DEBORAH GOLDEMBERG - O território que veio a ser chamado de Brasil é ameríndio. Aqui viviam centenas de povos indígenas que falavam estimadas mil línguas distintas e tinham seus modos de vida, suas religiões, sistemas políticos e econômicos distintos. O valor cultural é inestimável para o mundo, porque cada cultura, cada modo de pensar, até mesmo cada palavra é única e guarda uma sabedoria distinta. Para viver aqui, os colonizadores tiveram que aprender com esses povos para sobreviver na mata – saber como se alimentar e se proteger. No entanto, a relação que se travou com eles foi utilitária. Eles foram utilizados para adentrar o território, mas assim que puderam os colonizadores passaram a escravizá-los ou evangelizá-los para que eles se tornassem como eles. Essa é uma especificidade da cultura ocidental: o ímpeto de transformar o Outro à sua imagem e semelhança. Assim, cada uma dessas culturas foi sendo transmutada, silenciada e até extinta. Vai saber que segredos guardavam as centenas de etnias despareceram? Veja como hoje jovens do mundo inteiro buscam sua cura espiritual tomando ayahuasca, que é a tradição de apenas alguns povos ameríndios. Quantos conhecimentos sobre plantas e animais se perderam? Assim como nas constelações, quando uma estrela se apaga, é um mundo inteiro que se vai.

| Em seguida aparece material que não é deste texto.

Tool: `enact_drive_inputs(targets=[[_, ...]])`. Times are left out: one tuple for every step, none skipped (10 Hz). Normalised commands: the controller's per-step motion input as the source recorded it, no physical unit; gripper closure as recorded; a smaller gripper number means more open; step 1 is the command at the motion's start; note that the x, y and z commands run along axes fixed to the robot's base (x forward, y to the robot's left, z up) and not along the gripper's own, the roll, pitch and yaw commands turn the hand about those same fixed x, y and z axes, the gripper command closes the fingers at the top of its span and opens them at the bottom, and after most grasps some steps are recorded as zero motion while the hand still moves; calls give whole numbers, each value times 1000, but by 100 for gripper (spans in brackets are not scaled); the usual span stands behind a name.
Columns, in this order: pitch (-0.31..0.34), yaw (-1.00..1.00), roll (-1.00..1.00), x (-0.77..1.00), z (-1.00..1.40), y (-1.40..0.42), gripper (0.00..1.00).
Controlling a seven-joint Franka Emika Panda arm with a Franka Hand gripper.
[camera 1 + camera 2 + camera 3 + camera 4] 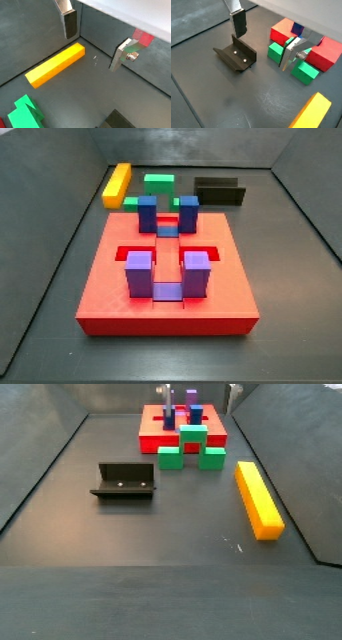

DIVIRTA-CE - Esse intercâmbio que acontecerá no seminário tem como objetivo traçar uma "luz no fim do túnel" diante de tanta violência e intolerância existentes na atualidade. Qual seria essa "luz" para você? Quais os convidados do evento você destacaria, e sua importância na luta pela causa indígena?
DEBORAH GOLDEMBERG - Quando  percebemos as causas dos problemas, há possibilidade de cura. Esse evento precisou de uma curandeira, mais do que uma curadoria! Assim, teremos pessoas de alta espiritualidade e conhecimento, como Ailton Krenak e Florêncio Vaz, líderes indígenas que desafiam o nosso pensamento e nos ajudam a nos perceber e nos reinventar a partir disso. Vamos falar de raízes, de resistências e de caminhos futuros. Também, teremos acadêmicos que conhecem muito bem toda essa história. Para alguns participantes, será o momento até de descobrir que não somos “o maior país monolíngue do mundo” como crescemos acreditando, mas vivemos num país em que se falam cerca de 160 línguas indígenas. Vamos ouvir o som do guarani, do taurepang, do terena, do baniwa - sons que muitos brasileiros jamais ouviram. Eu acredito que se deparar com esse conhecimento e essas emoções pode gerar transformações em cada um dos que estiverem no evento. Esse conteúdo depois vai virar um material educativo para ser distribuído em escolas de todo o país, com o intuito das crianças cresceram já com esse conhecimento no futuro. É uma semente.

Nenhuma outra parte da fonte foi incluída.